Aim of the exercise -> Each line of the material below that holds the word "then" needs to be copied.

Data provided ->

==*==

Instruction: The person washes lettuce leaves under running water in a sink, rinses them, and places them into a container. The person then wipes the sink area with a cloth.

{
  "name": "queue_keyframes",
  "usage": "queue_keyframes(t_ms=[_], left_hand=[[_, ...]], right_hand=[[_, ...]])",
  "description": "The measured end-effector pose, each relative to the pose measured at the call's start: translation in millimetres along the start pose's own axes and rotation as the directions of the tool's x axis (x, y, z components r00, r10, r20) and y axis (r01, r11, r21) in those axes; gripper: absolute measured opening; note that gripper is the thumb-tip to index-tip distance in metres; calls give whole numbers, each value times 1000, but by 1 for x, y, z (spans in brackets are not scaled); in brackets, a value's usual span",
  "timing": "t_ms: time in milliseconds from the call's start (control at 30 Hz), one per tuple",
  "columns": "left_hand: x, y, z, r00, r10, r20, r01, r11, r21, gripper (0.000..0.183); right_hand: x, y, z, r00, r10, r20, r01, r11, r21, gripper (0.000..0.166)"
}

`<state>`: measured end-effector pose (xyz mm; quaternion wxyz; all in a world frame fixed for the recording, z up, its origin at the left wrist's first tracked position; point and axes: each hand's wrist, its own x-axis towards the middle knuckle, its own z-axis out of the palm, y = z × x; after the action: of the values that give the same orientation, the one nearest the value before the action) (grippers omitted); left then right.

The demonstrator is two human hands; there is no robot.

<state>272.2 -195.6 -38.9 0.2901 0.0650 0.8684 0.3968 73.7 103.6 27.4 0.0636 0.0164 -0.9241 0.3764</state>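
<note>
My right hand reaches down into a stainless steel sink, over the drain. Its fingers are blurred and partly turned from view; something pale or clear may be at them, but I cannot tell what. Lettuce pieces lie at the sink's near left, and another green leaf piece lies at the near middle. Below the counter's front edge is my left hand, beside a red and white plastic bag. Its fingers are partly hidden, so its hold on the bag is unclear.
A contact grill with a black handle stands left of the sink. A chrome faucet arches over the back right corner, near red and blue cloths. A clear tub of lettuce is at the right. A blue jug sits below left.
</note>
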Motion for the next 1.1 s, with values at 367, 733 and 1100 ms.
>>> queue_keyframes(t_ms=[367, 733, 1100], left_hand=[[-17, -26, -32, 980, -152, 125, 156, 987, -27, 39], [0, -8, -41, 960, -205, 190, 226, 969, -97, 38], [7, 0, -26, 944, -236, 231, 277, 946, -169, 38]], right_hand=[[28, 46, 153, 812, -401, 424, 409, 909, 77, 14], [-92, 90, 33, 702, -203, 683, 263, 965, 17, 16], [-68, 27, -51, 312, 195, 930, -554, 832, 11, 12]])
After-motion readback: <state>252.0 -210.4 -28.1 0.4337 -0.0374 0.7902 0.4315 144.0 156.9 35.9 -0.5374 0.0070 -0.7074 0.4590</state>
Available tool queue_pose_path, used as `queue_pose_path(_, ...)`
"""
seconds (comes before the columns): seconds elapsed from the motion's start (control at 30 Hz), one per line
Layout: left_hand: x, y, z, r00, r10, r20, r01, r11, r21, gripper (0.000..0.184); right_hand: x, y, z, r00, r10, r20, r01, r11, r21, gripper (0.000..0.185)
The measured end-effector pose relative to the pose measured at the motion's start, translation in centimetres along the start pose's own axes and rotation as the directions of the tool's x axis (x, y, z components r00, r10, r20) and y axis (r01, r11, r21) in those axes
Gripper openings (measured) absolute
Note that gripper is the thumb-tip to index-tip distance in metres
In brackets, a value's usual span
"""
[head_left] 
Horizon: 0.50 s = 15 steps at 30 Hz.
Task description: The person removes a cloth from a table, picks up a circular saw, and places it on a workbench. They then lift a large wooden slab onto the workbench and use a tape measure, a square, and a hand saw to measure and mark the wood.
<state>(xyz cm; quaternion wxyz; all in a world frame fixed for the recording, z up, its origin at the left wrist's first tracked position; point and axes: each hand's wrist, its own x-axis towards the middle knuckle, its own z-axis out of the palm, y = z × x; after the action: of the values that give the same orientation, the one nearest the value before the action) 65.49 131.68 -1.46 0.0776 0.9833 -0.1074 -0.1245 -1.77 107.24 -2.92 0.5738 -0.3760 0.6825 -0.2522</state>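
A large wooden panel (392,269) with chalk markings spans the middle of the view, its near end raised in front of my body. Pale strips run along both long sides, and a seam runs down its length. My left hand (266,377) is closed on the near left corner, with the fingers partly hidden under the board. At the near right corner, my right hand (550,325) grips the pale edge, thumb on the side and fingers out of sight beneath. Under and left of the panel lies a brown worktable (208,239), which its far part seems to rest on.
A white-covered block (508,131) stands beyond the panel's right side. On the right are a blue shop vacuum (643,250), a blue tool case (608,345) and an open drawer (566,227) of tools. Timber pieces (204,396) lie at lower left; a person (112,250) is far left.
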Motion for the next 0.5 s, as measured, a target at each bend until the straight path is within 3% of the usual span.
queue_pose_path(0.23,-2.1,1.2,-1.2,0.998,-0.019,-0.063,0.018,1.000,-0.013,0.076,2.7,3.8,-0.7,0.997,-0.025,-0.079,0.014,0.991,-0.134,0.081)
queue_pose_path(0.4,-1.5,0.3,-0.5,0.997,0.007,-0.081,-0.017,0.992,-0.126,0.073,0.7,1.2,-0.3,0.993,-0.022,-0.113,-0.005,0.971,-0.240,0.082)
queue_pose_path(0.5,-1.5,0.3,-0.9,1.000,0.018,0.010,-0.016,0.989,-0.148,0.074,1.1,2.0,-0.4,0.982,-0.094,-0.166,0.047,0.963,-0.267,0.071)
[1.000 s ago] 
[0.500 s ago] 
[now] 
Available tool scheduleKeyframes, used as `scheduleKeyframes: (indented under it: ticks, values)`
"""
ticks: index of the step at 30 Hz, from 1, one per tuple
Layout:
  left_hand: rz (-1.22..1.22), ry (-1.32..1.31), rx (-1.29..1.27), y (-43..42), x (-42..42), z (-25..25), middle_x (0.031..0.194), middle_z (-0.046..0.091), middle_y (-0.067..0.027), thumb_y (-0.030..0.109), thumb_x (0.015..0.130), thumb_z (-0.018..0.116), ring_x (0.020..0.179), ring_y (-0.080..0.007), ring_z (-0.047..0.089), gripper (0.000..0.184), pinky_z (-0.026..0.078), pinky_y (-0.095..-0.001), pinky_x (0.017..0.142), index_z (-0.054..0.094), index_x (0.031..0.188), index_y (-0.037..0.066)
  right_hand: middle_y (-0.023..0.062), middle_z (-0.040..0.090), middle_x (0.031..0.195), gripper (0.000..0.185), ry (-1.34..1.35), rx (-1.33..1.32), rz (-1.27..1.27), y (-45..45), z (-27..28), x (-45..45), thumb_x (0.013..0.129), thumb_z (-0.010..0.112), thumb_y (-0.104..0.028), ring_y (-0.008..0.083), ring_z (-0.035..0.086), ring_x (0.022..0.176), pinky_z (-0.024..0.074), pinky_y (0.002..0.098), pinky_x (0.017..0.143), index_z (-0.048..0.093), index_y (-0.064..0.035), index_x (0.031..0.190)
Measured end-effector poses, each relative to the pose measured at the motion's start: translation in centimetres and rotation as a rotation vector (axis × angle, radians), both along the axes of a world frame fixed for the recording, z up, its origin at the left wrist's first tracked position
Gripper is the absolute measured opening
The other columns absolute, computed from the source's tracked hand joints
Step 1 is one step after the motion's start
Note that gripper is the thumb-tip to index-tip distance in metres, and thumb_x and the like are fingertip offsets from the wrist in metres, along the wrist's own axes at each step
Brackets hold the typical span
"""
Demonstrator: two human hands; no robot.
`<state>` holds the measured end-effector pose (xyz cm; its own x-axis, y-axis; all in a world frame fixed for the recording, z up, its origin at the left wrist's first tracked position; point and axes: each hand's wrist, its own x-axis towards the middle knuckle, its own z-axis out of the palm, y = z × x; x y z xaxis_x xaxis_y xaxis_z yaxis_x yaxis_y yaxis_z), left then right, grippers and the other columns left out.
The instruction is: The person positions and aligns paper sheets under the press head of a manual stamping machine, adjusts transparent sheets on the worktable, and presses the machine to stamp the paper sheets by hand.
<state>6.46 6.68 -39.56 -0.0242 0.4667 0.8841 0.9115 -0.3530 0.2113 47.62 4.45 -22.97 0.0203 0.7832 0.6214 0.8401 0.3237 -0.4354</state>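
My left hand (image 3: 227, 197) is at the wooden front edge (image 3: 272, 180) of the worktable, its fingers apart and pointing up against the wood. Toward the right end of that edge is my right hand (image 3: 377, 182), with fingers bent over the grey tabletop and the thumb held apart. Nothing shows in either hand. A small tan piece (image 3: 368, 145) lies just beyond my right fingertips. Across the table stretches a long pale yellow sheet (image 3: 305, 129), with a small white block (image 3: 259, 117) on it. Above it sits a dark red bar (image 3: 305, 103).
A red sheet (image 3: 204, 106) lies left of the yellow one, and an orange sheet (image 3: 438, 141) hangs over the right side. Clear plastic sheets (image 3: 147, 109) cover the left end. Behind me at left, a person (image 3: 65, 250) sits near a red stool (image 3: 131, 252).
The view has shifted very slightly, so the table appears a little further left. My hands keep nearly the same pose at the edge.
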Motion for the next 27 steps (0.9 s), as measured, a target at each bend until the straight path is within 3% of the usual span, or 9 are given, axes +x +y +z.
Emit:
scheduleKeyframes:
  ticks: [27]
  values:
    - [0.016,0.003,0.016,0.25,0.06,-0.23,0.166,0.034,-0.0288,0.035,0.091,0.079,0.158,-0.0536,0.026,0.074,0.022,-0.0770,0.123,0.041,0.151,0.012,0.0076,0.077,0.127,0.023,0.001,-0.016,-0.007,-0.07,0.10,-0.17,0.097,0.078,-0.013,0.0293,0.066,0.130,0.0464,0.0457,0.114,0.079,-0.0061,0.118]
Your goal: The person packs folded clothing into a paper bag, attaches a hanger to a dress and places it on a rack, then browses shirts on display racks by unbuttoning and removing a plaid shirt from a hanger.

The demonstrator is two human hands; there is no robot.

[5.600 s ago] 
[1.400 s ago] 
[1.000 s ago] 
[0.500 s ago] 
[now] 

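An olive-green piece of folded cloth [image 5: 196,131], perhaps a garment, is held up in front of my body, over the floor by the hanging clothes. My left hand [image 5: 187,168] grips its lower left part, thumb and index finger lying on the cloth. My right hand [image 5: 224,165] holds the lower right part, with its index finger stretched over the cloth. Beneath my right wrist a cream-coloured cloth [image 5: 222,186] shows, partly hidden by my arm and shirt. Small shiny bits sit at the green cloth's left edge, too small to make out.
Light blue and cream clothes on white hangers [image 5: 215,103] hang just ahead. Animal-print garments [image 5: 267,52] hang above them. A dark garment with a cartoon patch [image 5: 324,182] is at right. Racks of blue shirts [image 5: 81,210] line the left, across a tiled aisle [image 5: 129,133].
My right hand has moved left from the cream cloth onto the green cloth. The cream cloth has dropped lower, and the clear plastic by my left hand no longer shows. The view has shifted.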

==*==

Problem solution ->
Instruction: The person washes lettuce leaves under running water in a sink, rinses them, and places them into a container. The person then wipes the sink area with a cloth.
`<state>`: measured end-effector pose (xyz mm; quaternion wxyz; all in a world frame fixed for the recording, z up, its origin at the left wrist's first tracked position; point and axes: each hand's wrist, its own x-axis towards the middle knuckle, its own z-axis out of the palm, y = z × x; after the action: of the values that give the same orientation, the one nearest the value before the action) (grippers omitted); left then right.
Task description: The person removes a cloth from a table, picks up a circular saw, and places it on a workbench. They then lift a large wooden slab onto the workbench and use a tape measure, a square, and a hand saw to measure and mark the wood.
`<state>` holds the measured end-effector pose (xyz cm; its own x-axis, y-axis; all in a world frame fixed for the recording, z up, its origin at the left wrist's first tracked position; point and axes: each hand's wrist, its own x-axis towards the middle knuckle, its own z-axis out of the palm, y = z × x; x y z xaxis_x xaxis_y xaxis_z yaxis_x yaxis_y yaxis_z), left then right, grippers and the other columns left out.
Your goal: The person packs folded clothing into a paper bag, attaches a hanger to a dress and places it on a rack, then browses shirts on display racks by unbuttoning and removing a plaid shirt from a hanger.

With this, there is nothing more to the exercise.